I. SUMMARY OF COMPLAINT
Plaintiff filed his Complaint on May 19, 2011, against “Health and Human
Services.” (Filing No. 1 at CM/ECF p. 1.) Condensed and summarized, Plaintiff
alleges that he was denied a passport because he is in arrears on his child support
payments. (Id. at CM/ECF pp. 2-5.) Plaintiff challenges “the passport law that
pertains to child support” and asks the court to “suspend” his $14,000 child support
debt for five days so he can attend the “summit against violent extremism” in Dublin,
Ireland. (Id. at CM/ECF pp. 4-5.)
II. APPLICABLE LEGAL STANDARDS ON INITIAL REVIEW
The court is required to review in forma pauperis complaints to determine
whether summary dismissal is appropriate. See 28 U.S.C. § 1915(e). The court must
dismiss a complaint or any portion thereof that states a frivolous or malicious claim,
that fails to state a claim upon which relief may be granted, or that seeks monetary
relief from a defendant who is immune from such relief. 28 U.S.C. § 1915(e)(2)(B).
A pro se plaintiff must set forth enough factual allegations to “nudge[] their
claims across the line from conceivable to plausible,” or “their complaint must be
dismissed” for failing to state a claim upon which relief can be granted. Bell Atlantic
Corp. v. Twombly, 550 U.S. 544, 569-70 (2007); see also Ashcroft v. Iqbal, 129 S. Ct.
1937, 1950 (2009) (“A claim has facial plausibility when the plaintiff pleads factual
content that allows the court to draw the reasonable inference that the defendant is
liable for the misconduct alleged.”). Regardless of whether a plaintiff is represented
or is appearing pro se, the plaintiff’s complaint must allege specific facts sufficient
to state a claim. See Martin v. Sargent, 780 F.2d 1334, 1337 (8th Cir. 1985).
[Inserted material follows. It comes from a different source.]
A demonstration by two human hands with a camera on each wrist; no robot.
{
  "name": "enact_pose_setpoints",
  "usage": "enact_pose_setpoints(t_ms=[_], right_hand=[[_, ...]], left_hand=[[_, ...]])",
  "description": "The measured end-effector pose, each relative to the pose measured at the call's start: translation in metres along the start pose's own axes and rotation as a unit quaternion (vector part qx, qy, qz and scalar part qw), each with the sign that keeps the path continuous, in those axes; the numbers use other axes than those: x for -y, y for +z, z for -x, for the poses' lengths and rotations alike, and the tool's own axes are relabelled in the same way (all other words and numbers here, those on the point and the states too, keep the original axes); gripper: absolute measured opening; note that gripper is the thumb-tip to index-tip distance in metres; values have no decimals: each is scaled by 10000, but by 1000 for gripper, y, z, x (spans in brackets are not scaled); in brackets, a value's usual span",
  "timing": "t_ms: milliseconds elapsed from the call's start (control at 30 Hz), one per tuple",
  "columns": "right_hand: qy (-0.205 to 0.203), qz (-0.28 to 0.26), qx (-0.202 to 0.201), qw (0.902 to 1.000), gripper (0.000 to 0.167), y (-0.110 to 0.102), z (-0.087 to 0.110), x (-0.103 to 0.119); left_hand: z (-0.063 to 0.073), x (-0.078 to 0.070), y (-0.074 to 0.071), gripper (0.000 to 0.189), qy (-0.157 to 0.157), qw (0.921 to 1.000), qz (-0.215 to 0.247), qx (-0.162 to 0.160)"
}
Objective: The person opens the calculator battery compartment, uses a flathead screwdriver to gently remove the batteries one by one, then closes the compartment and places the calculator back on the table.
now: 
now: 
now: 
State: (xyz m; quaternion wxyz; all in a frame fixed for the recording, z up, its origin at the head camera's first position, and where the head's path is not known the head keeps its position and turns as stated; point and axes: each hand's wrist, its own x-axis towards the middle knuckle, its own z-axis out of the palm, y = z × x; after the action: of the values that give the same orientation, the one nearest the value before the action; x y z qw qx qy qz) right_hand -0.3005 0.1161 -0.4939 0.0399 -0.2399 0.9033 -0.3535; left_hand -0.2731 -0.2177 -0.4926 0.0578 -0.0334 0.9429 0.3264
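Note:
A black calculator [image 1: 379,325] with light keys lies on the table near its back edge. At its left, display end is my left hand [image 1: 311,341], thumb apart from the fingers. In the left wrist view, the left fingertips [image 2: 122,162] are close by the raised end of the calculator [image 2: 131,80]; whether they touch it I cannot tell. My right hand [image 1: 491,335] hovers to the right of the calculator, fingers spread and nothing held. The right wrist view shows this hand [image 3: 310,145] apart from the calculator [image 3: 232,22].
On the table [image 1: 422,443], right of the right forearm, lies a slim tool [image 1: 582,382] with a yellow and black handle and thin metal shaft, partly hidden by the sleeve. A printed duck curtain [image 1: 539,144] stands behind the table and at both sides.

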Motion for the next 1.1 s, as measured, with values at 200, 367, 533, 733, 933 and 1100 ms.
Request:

However, a pro se plaintiff’s allegations must be construed liberally. Burke v. North
Dakota Dep’t of Corr. & Rehab., 294 F.3d 1043, 1043-44 (8th Cir. 2002) (citations
omitted).
III. DISCUSSION OF CLAIMS
1.
Right to Travel Abroad
Although the right to travel abroad is a protected liberty, it can be regulated
within the bounds of due process. See Califano v. Torres, 435 U.S. 1, 5 n.6 (1978).
Indeed, the freedom to travel abroad is less important than the freedom to travel
interstate, which is virtually unqualified. Califano v. Aznavorian, 439 U.S. 170,
176–77 (1978). “Given the lesser importance of [the] freedom to travel abroad, the
Government need only advance a rational, or at most an important, reason” for
restricting international travel. Freedom to Travel Campaign v. Newcomb, 82 F.3d
1431, 1439 (9th Cir. 1996).
Here, Plaintiff challenges “the passport law that pertains to child support”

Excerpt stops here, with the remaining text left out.